__DIRECTIONS FOR THIS TASK__
Your job with the data below is to output exactly the lines from the one holding "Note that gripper" down to the one holding "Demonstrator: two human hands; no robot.", both included, and no others.

[Data records]

↓↓↓

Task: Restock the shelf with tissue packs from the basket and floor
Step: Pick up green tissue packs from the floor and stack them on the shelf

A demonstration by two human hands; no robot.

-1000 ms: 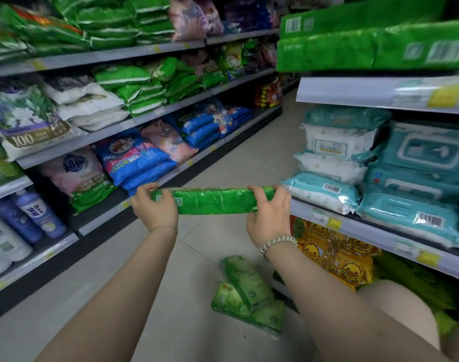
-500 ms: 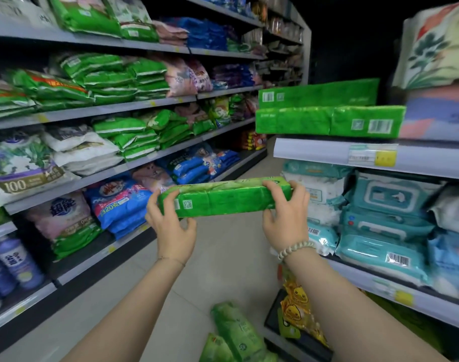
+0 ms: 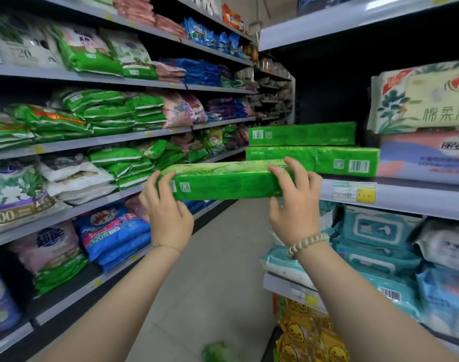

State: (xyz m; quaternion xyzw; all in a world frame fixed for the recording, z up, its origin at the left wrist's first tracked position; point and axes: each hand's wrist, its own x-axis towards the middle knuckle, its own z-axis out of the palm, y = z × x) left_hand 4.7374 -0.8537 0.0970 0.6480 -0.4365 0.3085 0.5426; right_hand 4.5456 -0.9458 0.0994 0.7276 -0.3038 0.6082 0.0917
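Note:
A long green tissue pack [image 3: 223, 181] lies level in the air between my hands. My left hand [image 3: 168, 212] grips its left end and my right hand [image 3: 293, 205] grips its right end. The pack is just in front of the right shelf [image 3: 395, 194], at the height of that shelf's edge. Two like green packs are stacked on the shelf, a lower one [image 3: 314, 160] and an upper one [image 3: 301, 133]. Another green pack [image 3: 218, 351] lies blurred on the floor at the bottom edge.
The left shelving [image 3: 92, 142] is full of green, white and blue bagged goods. Large floral tissue bundles [image 3: 421, 121] sit to the right of the green stack. Teal wipes packs [image 3: 374, 244] fill the shelf below, yellow duck packs [image 3: 309, 335] lower down. The aisle floor [image 3: 218, 270] runs between.
Both hands have raised the green pack from waist height up to the level of the right shelf and closer to the stacked packs. The view has tilted upward.

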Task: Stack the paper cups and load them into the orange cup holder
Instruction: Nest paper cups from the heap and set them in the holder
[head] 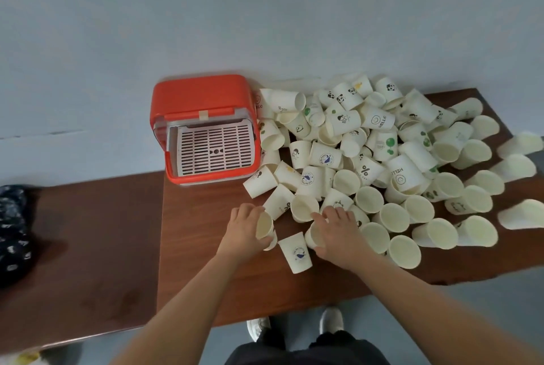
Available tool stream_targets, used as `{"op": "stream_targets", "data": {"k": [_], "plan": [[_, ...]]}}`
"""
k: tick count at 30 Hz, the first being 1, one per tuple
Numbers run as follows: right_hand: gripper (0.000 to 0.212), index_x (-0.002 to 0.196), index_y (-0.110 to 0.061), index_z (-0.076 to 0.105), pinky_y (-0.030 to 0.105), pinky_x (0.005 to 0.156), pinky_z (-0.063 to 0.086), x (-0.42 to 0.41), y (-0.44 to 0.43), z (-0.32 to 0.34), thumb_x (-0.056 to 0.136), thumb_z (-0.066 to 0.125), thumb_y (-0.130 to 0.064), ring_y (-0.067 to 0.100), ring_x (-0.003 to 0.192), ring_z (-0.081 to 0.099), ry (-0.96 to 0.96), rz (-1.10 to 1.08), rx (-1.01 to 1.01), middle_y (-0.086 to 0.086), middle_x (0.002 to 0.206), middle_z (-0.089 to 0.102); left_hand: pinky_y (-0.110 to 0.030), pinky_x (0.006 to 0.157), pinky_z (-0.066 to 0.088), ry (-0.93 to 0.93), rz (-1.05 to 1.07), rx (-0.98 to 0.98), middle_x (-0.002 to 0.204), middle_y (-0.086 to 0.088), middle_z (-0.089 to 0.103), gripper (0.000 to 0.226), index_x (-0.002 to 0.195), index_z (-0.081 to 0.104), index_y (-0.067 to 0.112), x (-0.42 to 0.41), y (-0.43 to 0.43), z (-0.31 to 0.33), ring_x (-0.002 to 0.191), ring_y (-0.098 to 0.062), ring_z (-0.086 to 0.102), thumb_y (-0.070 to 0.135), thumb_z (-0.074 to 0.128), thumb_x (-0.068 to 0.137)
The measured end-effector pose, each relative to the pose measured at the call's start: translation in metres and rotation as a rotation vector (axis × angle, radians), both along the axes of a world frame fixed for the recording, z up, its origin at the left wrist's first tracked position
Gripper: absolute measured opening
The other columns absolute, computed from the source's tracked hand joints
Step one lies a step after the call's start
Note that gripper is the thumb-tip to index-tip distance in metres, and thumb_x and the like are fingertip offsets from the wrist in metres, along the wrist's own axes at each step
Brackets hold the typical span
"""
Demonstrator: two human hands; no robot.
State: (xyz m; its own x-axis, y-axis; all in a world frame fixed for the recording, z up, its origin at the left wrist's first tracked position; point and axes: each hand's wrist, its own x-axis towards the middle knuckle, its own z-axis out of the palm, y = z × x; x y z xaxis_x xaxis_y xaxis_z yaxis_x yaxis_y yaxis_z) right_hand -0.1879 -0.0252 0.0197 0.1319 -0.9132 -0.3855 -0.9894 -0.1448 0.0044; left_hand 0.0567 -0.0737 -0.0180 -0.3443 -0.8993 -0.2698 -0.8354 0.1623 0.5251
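Cups (368,143), where are they? asks the first.
In a big heap on the right side of the table (206,261), says the second. Most lie on their sides, and some touch the holder (203,93).
Where is the holder?
At the back, by the wall, left of the heap. It is orange, its front is open, and a white tray (216,149) with slots shows inside.
What does the left hand (245,227) do?
Its fingers curl round a cup (263,227), and the cup's mouth faces the person.
And the right hand (338,232)?
It grips a second cup (315,236) between thumb and fingers, at the near edge of the heap.
Is anything between the hands?
A loose cup (295,251) with a blue picture lies there on the table.
Anything else?
A dark cloth (13,232) at the far left, and two shoes (331,320) on the floor.
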Motion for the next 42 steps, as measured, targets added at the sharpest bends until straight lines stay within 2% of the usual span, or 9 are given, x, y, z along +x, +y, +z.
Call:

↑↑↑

__TASK RESULT__
Note that gripper is the thumb-tip to index-tip distance in metres, and thumb_x and the like are fingertip offsets from the wrist in metres, along the wrist's own axes at each step
Brackets hold the typical span
"""
Demonstrator: two human hands; no robot.

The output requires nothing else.